1. YAZARLAR

  2. Cenk Mutluyakalı

  3. Kabilenin kabine gündemi
Cenk Mutluyakalı

Cenk Mutluyakalı

Kabilenin kabine gündemi

A+A-

Yüzlerine, gözlerine, üzerlerine kusmak geliyor içimden…
Yeter bu koltuk oyunları…
Yine başladı: Kabine değişecek mi?
Kabile değişmiyor!

***
Esnaf, kira ve elektrik parasını çıkartamıyor şimdi…
Okullar savaş sonrası toplama kampları gibi görünüyor.
Mülteci Derneği, 10 farklı kampta yaşayan insan ticareti mağdurlarına su, gıda, hijyen yardımı yapıyor.
İsmine "güzel" denilen kent sömürü, insanlık dramı ve utançla irkiliyor.

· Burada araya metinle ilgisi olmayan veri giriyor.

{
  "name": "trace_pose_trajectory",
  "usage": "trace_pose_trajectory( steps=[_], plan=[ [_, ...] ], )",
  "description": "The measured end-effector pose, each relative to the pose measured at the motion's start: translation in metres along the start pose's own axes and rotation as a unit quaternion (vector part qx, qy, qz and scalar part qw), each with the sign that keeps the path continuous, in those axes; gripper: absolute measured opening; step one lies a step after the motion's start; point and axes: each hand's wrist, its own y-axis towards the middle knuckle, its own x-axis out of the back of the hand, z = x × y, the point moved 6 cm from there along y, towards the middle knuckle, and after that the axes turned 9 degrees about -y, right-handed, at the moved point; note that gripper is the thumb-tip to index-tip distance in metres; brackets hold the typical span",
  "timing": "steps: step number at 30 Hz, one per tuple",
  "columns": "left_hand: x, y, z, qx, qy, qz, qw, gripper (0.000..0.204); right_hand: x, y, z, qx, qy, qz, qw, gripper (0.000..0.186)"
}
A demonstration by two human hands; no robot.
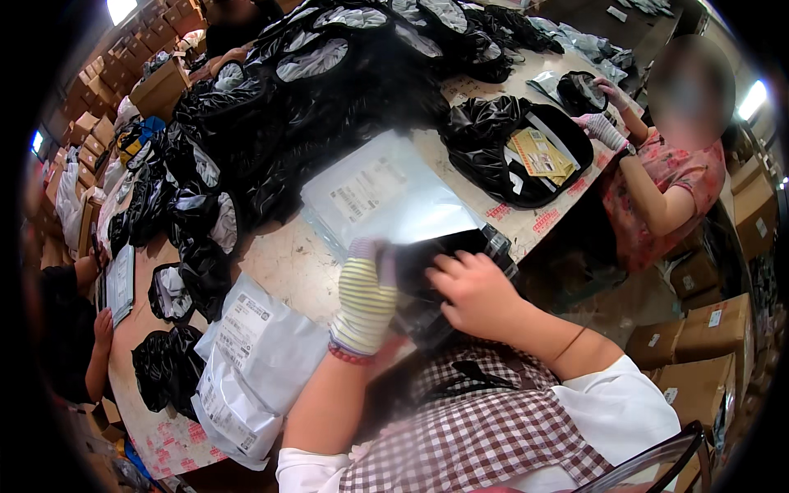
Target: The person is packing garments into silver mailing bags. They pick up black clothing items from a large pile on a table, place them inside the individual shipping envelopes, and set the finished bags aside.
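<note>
My left hand (364, 300), in a yellow-and-grey striped knit glove, is closed on the left side of a black folded item (427, 316); its upper part is blurred. My bare right hand (472, 292) curls its fingers over the same item's right part, near my checked apron. Just beyond both hands lies a stack of silver-white mailer bags (390, 185) with labels. Left of my gloved hand, white labelled packages (246, 361) lie on the pale table (279, 251).
Piles of black bags (345, 94) cover the table's far side. At right, a gloved co-worker (657, 189) handles black bags near an open one with yellow cards (538, 156). Another person (74, 329) is at left. Cardboard boxes (694, 386) stand at lower right and along the left.
</note>
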Motion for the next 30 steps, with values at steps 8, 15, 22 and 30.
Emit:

Dört bir yanımızda keskin bir çürümüşlük kokusu varken, "kabile"nin gündeminde "kim bakan olacak, kim dışarıda kalacak" gailesi yükseliyor.

***
Bir ay 35 bin lira maaşa yaşamayı deneseler…
Yalnızca bir ay!
İşte o zaman yüzleşecekler hayatın gerçeğiyle…

Koktuk!
İyiden ufalandık, dağıldık, eridik, vasata teslim olduk.

Bir kalbur samanı iki eşeğe bölüşmekte güçlük çekenlerin gündemine hapsolduk giderek.
Yüzlerine, gözlerine, üzerlerine kusmak geliyor içimden o nedenle…
Midem kaldırmıyor.

***
Karpaz semalarından füzeleri izliyoruz şimdi ve çözümsüzlüğü çözüm görenlerin saadet zinciri içerisinde kırıldıkça kırılıyoruz.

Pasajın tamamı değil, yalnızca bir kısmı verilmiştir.